## Your instructions
Retype the records below from their first line through the line holding "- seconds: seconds", including both ends and no pictures.

==================================================

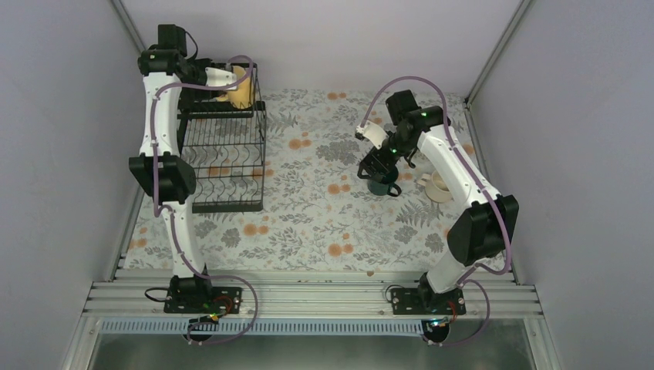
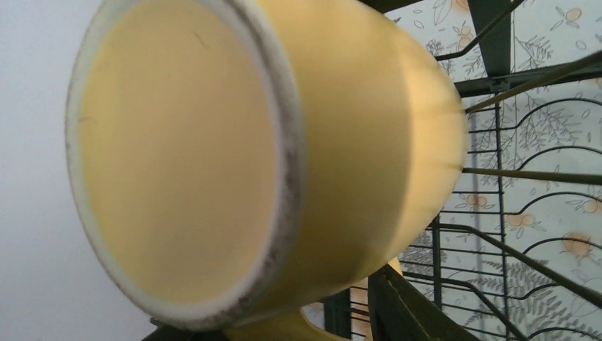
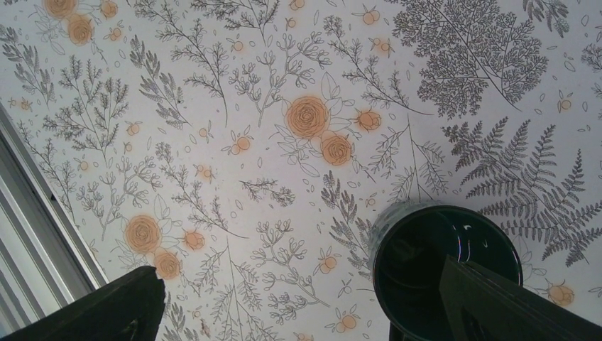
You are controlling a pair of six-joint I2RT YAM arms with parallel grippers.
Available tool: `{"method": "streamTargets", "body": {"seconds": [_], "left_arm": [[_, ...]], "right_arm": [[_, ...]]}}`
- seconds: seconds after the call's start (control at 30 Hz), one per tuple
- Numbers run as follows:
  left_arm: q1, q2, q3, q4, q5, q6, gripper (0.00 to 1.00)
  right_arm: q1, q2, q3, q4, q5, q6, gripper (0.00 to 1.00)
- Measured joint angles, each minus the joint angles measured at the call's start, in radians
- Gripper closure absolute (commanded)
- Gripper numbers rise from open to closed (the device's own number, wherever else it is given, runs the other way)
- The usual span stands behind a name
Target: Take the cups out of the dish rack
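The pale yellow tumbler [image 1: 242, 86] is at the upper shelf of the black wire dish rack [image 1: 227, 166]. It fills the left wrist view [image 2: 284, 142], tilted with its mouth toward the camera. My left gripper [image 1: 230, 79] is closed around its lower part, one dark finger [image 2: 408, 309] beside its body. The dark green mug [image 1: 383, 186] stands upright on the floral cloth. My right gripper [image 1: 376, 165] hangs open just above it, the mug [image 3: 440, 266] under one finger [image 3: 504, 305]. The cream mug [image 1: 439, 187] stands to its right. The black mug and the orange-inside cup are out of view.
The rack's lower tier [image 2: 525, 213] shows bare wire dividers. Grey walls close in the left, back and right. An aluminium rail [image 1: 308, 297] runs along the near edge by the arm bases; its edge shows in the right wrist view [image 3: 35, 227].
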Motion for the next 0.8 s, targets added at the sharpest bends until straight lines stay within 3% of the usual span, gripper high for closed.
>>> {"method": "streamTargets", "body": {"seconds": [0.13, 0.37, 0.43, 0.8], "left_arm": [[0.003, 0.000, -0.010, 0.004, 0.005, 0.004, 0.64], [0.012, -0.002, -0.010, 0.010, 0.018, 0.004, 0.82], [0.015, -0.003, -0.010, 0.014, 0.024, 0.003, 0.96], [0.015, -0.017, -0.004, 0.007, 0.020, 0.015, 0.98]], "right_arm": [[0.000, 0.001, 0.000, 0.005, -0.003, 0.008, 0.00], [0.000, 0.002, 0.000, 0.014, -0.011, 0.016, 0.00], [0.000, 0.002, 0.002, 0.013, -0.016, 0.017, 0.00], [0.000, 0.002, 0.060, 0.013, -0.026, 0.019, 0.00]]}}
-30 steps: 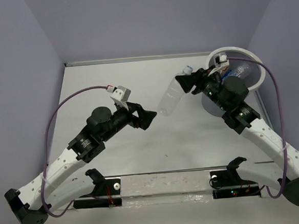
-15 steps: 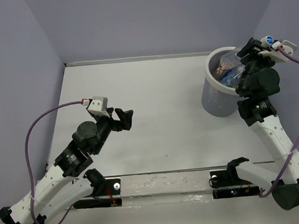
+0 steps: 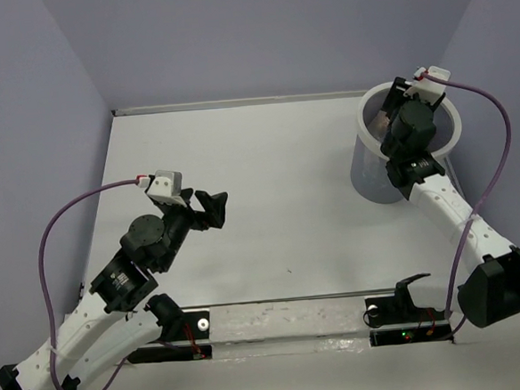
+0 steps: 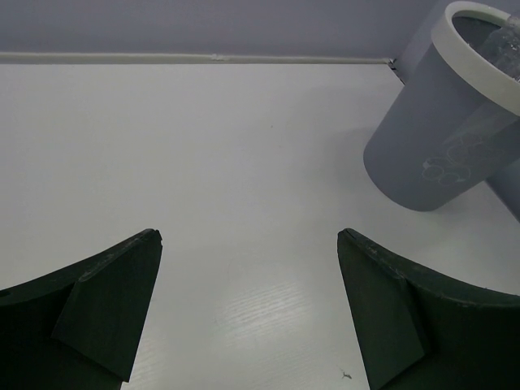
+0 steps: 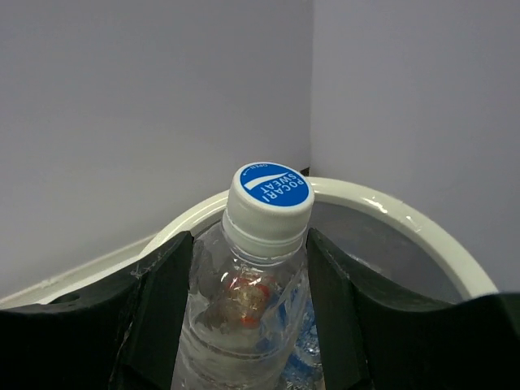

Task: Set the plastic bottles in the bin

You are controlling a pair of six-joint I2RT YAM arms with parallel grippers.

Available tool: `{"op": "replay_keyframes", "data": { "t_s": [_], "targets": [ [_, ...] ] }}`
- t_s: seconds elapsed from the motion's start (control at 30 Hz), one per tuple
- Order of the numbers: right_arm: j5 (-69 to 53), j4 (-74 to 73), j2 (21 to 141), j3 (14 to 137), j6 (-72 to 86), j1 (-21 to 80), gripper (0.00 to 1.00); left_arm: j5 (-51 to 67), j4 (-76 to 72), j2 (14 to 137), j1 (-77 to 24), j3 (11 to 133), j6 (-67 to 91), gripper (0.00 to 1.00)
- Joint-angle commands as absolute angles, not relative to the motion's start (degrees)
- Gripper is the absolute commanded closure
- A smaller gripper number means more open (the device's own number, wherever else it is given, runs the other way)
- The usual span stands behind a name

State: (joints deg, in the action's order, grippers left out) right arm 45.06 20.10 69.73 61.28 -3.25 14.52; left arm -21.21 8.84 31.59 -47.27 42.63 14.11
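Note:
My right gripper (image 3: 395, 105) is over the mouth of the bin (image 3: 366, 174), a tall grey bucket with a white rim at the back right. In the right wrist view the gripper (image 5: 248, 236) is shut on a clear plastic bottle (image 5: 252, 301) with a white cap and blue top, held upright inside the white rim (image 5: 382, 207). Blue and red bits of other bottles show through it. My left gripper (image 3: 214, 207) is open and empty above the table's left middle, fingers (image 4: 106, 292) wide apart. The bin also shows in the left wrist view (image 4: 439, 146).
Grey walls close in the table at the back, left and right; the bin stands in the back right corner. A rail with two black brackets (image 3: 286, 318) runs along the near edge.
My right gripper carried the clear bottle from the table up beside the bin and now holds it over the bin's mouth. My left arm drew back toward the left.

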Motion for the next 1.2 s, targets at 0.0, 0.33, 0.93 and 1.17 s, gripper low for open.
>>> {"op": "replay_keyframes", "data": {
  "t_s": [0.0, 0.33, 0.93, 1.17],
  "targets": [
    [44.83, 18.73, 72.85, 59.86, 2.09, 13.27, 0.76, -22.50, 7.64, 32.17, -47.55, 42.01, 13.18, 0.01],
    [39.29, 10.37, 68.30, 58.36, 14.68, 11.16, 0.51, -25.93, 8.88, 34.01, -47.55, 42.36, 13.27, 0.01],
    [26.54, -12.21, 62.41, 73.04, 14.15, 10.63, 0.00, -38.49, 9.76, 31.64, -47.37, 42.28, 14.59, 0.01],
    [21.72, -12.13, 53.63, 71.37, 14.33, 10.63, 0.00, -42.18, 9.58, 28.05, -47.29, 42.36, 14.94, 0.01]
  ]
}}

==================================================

## Answer to this problem
You are controlling a pair of six-joint I2RT YAM arms with parallel grippers.
Available tool: `{"method": "streamTargets", "body": {"seconds": [_], "left_arm": [[_, ...]], "right_arm": [[_, ...]]}}`
- seconds: seconds after the call's start (control at 30 Hz), one per tuple

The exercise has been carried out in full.